Naia menggigit bibirnya sendiri sampai berdarah, suaranya meninggi di sela isakannya.

“Kenapa aku kayak gini, Len… kenapa aku nggak bisa jadi anak yang baik buat mereka. Aku bener-bener sudah hancur sekarang, aku bener-bener kehilangan segalanya… Ya Allah, tolong aku,” sesalnya.

Ia merapatkan kedua tangannya ke perutnya sendiri, seolah ingin menarik sedikit kekuatan dari kehidupan kecil yang sedang ia kandung.

Belum sempat Naia menenangkan diri, beberapa tetangga mulai berdatangan setelah melihat dirinya turun dari mobil travel.

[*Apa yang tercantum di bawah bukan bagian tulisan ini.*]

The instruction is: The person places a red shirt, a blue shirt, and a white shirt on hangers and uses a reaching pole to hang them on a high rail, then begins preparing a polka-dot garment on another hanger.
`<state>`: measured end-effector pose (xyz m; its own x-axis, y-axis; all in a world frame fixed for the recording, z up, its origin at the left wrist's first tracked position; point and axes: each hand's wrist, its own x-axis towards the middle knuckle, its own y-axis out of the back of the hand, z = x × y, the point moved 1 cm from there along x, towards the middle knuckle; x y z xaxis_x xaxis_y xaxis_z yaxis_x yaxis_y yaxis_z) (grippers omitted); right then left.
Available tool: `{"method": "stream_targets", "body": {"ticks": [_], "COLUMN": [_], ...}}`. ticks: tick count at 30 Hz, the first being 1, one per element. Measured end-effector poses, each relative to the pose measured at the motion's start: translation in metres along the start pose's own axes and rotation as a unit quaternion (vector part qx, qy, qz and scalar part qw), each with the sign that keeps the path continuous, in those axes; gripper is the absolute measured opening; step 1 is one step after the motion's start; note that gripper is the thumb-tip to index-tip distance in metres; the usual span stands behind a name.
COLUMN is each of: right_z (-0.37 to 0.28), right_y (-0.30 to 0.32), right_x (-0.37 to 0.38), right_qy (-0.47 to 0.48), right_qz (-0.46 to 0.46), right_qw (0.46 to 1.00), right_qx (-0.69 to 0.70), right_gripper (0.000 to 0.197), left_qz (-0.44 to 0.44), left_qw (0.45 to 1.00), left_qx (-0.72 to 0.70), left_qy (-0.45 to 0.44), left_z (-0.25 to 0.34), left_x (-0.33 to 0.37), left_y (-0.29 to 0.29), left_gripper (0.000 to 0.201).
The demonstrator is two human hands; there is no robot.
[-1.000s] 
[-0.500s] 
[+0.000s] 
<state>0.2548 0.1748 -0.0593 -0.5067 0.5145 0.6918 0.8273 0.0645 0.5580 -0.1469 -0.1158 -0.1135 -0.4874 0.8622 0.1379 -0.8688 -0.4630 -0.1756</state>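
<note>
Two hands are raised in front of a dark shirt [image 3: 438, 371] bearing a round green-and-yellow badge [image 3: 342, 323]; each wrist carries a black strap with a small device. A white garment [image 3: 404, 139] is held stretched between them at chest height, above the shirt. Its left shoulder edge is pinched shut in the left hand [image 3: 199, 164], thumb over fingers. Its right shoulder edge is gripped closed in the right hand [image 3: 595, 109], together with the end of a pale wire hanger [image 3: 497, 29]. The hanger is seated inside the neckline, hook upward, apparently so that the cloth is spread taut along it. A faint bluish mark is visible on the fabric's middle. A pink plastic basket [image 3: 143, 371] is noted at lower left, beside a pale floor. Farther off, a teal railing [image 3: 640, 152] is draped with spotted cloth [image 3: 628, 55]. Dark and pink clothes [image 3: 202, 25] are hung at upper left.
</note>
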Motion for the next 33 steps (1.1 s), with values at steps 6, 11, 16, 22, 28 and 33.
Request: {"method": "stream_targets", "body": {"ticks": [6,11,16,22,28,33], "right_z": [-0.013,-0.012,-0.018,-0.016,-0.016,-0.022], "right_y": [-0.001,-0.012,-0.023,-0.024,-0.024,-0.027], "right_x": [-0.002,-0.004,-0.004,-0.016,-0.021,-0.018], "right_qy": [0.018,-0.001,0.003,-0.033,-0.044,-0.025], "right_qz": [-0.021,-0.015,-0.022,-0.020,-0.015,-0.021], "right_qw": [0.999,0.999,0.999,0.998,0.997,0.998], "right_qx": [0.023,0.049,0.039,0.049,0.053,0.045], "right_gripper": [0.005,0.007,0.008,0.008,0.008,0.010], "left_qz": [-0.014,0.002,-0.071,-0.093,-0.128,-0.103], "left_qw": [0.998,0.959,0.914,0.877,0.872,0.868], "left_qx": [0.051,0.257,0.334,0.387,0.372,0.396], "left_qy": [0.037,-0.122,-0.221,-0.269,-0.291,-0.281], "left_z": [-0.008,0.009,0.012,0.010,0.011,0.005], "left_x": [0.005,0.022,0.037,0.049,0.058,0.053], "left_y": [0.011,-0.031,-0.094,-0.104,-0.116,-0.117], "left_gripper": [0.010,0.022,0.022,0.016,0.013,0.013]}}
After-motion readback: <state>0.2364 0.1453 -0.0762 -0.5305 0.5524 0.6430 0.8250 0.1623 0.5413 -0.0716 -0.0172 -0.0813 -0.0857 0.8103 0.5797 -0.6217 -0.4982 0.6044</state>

Wajah mereka beragam ada yang tampak iba, tapi tidak sedikit yang justru menatap dengan sinis.

Seorang perempuan paruh baya, sepupu ayahnya, mendekat dengan suara tajam yang menusuk hati.

“Akhirnya kamu pulang juga, Naia. Kamu tahu nggak? Gara-gara kelakuanmu di Jakarta, bapak sama ibumu nggak kuat menahan malu. Katanya kamu dijual, katanya kamu jadi istri simpanan orang kaya. Mereka nggak bisa terima sampai akhirnya meninggal dunia.” ketusnya.

Ucapan itu bagai pisau yang mengoyak jantung Naia. Tubuhnya gemetar, matanya membesar, air mata langsung jatuh membasahi pipinya. Ia menggeleng lemah sambil memegang dadanya.

“Tidak... jangan bilang begitu, Bu. Aku nggak pernah berniat untuk bikin bapak ibu menderita...” balas Naia sambil menggelengkan kepalanya.

Tetapi bisikan-bisikan lain mulai terdengar dari kerumunan.

“Kasihan sekali, orang tua punya anak perempuan kayak gitu...” cibirnya.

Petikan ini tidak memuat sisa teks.